Work required: What number of lines in the data below contain the string "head"? Answer with that number alone.
==========
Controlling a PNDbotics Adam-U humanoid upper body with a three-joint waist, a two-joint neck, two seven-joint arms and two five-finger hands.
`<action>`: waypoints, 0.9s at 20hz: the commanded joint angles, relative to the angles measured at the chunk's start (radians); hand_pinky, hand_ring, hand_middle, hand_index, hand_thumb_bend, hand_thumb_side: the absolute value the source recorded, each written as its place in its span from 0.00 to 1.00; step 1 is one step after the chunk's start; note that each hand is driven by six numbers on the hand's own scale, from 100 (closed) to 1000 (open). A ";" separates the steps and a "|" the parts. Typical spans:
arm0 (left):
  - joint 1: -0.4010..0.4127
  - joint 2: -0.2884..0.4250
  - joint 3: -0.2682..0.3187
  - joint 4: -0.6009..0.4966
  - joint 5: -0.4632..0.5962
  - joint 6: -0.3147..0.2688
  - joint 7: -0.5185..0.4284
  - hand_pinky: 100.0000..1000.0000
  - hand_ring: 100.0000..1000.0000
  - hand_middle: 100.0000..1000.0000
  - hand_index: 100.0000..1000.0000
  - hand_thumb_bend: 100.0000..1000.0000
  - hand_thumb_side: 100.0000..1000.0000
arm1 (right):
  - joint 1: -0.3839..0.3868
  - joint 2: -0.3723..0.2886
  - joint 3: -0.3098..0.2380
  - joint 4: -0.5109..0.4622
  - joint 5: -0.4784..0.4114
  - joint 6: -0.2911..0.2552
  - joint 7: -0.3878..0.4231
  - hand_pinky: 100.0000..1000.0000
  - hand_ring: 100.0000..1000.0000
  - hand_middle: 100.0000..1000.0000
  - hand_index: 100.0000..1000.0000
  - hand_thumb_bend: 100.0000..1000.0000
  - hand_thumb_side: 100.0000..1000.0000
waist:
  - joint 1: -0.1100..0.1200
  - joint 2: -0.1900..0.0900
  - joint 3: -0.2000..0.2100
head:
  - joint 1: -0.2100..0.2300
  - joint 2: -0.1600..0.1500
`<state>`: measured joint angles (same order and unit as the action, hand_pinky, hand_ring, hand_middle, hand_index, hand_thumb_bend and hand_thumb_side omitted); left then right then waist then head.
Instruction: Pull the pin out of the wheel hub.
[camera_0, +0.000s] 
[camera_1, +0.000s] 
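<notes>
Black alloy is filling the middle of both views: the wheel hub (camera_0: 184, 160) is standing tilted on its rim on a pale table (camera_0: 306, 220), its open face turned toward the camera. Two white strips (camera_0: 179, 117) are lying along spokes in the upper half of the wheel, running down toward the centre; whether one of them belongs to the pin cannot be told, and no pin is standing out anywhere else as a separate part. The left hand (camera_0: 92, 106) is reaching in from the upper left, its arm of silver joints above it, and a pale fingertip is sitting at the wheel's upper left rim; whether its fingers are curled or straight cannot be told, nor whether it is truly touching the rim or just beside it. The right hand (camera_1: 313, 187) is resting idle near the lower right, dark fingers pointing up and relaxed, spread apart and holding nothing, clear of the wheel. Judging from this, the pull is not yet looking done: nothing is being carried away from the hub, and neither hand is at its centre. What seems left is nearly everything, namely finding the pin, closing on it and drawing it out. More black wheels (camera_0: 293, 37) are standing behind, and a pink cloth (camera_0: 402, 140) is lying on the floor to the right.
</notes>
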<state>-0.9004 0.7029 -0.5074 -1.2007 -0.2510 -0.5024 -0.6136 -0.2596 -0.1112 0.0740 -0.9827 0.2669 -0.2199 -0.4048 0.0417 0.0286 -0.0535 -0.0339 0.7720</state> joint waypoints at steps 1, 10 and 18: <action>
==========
Task answer: 2